◆ Exercise requirements ◆
Go over the lines below, and when one contains the word "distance", copy it.

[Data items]
= Beginning of Section =

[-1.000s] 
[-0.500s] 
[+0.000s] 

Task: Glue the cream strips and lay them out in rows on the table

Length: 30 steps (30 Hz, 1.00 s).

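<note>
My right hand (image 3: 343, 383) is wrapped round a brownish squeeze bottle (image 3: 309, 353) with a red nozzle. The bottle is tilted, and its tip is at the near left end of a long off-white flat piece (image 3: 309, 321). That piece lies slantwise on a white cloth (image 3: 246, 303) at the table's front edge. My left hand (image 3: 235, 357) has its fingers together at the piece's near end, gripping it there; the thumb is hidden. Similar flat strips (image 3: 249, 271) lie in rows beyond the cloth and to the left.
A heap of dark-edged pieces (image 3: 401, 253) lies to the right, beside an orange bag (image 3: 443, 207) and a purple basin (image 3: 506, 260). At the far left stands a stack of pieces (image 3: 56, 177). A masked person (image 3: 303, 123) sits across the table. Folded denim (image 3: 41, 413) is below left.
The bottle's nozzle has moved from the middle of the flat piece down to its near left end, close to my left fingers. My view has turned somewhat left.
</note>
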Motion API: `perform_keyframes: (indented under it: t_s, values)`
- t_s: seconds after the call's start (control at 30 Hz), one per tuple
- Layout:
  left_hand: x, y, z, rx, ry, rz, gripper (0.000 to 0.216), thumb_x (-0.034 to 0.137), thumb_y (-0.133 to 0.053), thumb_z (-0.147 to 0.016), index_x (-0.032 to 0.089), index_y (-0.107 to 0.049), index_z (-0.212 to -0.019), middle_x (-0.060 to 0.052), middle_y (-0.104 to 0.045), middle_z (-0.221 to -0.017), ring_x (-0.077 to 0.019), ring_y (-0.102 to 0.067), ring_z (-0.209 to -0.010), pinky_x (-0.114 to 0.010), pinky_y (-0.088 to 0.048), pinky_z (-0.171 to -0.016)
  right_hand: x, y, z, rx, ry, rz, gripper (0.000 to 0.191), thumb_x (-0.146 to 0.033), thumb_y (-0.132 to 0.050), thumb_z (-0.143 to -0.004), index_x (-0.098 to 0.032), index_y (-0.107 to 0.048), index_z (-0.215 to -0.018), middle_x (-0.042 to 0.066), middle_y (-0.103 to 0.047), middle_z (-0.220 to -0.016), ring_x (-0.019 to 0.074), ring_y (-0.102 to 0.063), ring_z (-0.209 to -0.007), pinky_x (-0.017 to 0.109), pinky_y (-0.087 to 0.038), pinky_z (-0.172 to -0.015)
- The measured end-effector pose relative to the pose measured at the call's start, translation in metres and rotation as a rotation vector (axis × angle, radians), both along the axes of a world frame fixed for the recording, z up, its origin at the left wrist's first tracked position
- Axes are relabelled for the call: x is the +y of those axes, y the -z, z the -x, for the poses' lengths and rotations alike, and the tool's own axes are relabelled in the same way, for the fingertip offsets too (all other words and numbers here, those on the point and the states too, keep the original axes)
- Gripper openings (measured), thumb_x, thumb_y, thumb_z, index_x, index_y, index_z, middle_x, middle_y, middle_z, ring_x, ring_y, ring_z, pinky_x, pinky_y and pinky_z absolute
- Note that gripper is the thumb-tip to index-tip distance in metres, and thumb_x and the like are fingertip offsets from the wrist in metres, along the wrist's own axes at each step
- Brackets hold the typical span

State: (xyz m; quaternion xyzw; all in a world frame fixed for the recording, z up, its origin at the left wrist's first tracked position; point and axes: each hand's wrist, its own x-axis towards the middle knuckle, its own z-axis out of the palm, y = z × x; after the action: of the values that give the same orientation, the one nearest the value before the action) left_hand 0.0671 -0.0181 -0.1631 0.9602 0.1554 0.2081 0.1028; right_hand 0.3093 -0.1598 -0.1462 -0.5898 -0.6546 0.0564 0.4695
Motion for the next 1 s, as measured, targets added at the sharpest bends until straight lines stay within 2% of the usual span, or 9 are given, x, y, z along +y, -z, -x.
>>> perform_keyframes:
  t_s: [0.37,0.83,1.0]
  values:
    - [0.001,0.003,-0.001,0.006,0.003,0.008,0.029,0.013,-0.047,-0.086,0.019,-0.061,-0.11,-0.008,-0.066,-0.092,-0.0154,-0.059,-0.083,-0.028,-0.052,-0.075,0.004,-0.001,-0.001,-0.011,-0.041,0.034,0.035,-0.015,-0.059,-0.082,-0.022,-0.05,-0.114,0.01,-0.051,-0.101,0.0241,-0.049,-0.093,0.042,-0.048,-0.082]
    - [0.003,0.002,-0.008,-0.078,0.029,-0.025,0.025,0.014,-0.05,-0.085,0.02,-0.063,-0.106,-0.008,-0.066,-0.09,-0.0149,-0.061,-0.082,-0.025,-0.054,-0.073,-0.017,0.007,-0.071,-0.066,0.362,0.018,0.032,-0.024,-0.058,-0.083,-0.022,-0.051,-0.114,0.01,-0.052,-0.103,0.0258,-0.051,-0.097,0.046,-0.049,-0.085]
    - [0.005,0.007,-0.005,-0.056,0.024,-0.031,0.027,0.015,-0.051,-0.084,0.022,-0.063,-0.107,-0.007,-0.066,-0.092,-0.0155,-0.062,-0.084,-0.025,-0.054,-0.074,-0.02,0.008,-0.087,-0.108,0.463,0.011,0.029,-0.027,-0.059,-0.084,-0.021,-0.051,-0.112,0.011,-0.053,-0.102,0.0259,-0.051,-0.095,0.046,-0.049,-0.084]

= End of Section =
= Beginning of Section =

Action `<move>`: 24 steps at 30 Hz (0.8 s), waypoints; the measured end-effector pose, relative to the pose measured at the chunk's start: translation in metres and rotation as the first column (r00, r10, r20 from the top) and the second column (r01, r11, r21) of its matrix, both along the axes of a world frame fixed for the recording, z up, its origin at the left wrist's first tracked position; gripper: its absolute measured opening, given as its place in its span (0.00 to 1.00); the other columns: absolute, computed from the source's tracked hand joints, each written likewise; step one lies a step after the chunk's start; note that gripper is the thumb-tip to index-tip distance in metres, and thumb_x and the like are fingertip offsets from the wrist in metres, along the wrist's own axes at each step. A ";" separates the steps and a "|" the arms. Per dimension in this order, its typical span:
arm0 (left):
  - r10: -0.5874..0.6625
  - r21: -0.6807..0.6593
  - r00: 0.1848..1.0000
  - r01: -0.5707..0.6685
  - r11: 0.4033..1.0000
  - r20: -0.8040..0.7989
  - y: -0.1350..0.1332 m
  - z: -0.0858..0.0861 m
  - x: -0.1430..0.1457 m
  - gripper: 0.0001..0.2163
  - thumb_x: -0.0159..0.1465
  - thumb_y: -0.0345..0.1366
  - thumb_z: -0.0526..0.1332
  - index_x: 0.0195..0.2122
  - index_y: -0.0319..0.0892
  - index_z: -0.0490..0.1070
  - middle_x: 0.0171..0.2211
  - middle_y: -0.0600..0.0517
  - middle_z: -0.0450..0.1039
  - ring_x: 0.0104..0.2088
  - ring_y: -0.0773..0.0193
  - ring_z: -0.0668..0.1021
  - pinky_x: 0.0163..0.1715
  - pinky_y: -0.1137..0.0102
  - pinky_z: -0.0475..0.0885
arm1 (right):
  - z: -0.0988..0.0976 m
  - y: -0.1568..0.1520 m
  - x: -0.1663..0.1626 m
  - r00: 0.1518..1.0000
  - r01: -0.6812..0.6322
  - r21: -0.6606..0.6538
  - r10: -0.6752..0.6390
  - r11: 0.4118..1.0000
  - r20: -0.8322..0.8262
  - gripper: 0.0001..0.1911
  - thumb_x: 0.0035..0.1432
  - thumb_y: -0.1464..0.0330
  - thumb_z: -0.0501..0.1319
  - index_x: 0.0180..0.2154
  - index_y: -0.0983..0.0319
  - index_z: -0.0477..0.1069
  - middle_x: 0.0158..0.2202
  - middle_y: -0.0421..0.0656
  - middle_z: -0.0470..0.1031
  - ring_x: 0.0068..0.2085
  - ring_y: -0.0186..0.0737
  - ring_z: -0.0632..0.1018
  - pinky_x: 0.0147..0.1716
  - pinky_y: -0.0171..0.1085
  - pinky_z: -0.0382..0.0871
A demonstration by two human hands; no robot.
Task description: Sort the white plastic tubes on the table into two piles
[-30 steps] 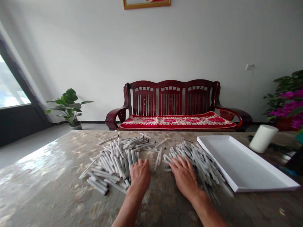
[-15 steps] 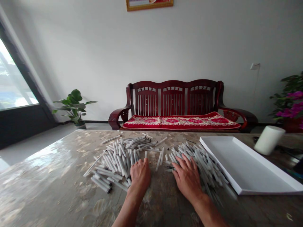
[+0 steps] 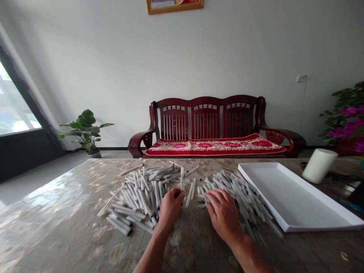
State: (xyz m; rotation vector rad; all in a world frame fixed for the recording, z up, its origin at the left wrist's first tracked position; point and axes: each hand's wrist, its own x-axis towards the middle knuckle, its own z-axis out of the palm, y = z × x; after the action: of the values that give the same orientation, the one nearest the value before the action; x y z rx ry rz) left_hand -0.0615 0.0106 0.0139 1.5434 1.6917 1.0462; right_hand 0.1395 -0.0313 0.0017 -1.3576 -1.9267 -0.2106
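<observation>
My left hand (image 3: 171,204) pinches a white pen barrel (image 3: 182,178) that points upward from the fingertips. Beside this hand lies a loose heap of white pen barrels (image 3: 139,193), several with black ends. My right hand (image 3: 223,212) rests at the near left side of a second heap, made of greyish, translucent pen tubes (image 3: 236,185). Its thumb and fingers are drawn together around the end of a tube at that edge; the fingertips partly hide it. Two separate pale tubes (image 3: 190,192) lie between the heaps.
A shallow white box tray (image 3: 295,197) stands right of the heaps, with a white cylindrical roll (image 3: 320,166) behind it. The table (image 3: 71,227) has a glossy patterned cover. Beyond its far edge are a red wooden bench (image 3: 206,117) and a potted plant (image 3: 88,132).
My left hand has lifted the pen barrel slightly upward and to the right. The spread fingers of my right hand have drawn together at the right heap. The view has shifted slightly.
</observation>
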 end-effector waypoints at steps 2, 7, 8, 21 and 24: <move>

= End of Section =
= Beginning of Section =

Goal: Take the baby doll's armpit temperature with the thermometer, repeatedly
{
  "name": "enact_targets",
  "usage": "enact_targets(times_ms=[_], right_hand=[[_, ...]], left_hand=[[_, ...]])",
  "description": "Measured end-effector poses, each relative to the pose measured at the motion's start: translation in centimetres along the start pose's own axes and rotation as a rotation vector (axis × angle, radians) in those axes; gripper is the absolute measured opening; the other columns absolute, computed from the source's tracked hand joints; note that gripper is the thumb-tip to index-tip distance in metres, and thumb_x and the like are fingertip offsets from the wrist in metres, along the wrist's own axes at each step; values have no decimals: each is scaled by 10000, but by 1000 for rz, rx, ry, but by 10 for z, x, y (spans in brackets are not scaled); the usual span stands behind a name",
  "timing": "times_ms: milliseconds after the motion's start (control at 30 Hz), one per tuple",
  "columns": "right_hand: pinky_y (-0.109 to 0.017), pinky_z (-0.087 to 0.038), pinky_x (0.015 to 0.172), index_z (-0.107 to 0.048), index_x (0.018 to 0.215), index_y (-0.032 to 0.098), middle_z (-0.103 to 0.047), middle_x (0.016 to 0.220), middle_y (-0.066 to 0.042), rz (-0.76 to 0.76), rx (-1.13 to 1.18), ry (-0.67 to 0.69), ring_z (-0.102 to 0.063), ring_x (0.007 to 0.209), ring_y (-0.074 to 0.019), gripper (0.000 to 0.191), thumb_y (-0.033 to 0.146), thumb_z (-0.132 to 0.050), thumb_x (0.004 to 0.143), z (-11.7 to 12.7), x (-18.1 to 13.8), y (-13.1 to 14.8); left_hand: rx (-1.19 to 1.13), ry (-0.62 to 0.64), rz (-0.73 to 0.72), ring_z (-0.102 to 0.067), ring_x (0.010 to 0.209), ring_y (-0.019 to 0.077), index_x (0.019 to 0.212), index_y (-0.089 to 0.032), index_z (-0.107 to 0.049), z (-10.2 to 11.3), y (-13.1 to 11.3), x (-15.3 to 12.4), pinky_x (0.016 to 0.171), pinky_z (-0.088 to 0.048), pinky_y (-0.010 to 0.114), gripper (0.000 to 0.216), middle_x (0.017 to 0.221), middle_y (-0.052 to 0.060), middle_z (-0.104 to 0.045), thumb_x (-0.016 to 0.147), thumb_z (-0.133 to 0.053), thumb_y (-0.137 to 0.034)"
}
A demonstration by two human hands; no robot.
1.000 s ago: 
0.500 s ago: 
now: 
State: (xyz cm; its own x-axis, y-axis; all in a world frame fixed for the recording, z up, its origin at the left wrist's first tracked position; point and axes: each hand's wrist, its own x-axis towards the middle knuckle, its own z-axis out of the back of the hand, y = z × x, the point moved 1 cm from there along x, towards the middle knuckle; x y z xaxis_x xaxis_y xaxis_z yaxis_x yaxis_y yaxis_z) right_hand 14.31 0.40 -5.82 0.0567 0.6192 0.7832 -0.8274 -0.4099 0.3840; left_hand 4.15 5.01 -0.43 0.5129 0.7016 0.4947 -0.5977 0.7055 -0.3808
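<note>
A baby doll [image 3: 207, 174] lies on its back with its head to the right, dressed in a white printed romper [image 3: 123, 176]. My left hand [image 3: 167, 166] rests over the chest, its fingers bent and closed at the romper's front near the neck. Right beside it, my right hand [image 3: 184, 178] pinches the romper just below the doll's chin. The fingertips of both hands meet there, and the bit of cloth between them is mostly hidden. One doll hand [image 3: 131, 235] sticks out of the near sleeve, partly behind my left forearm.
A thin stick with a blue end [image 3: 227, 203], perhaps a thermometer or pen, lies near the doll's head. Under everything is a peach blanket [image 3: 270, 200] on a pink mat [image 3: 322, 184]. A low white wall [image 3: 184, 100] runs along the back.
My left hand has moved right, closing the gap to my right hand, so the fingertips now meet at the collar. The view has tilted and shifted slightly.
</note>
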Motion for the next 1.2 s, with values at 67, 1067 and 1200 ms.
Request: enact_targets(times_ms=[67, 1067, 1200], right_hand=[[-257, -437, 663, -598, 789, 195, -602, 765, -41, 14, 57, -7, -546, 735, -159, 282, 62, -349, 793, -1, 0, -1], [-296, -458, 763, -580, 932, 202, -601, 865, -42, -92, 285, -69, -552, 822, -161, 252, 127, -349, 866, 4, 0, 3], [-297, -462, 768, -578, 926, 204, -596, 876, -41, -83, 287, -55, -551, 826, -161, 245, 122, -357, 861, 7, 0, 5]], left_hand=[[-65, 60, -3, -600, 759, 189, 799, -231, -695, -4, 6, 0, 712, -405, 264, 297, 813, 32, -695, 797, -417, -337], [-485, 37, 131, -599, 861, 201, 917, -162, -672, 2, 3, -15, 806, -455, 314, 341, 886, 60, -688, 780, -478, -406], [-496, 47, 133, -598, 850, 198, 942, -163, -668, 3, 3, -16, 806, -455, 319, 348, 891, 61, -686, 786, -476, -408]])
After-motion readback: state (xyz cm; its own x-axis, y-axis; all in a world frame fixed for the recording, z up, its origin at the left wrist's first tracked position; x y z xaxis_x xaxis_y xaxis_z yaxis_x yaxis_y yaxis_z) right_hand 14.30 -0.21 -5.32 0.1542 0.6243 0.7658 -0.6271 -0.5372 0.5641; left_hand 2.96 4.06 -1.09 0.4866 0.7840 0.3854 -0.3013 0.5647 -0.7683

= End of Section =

◆ Solution to the problem ◆
- Note that gripper is the thumb-tip to index-tip distance in metres, and thumb_x and the like are fingertip offsets from the wrist in metres, along the wrist's own axes at each step
Action `<move>`: 24 steps at 30 Hz (0.8 s), waypoints; the measured end-effector pose, relative to the pose measured at the chunk's start: translation in metres and rotation as the first column (r00, r10, r20 from the top) and the second column (r01, r11, r21) of its matrix, both along the axes of a world frame fixed for the recording, z up, its origin at the left wrist's first tracked position; gripper: its absolute measured opening, given as its place in its span (0.00 to 1.00); the other columns: absolute, computed from the source's tracked hand joints, each written likewise; step one lies a step after the chunk's start; note that gripper is the thumb-tip to index-tip distance in metres, and thumb_x and the like are fingertip offsets from the wrist in metres, along the wrist's own axes at each step. A ";" separates the steps and a "|" the arms. Per dimension in this order, its typical span:
  "description": "Measured end-effector poses, each relative to the pose measured at the motion's start: translation in centimetres along the start pose's own axes and rotation as a rotation vector (axis × angle, radians) in those axes; gripper is the absolute measured opening; the other columns absolute, computed from the source's tracked hand joints; note that gripper is the thumb-tip to index-tip distance in metres, and thumb_x and the like are fingertip offsets from the wrist in metres, along the wrist's own axes at each step; values have no decimals: each is scaled by 10000, but by 1000 for rz, rx, ry, but by 10 for z, x, y (spans in brackets are not scaled); the usual span stands behind a name",

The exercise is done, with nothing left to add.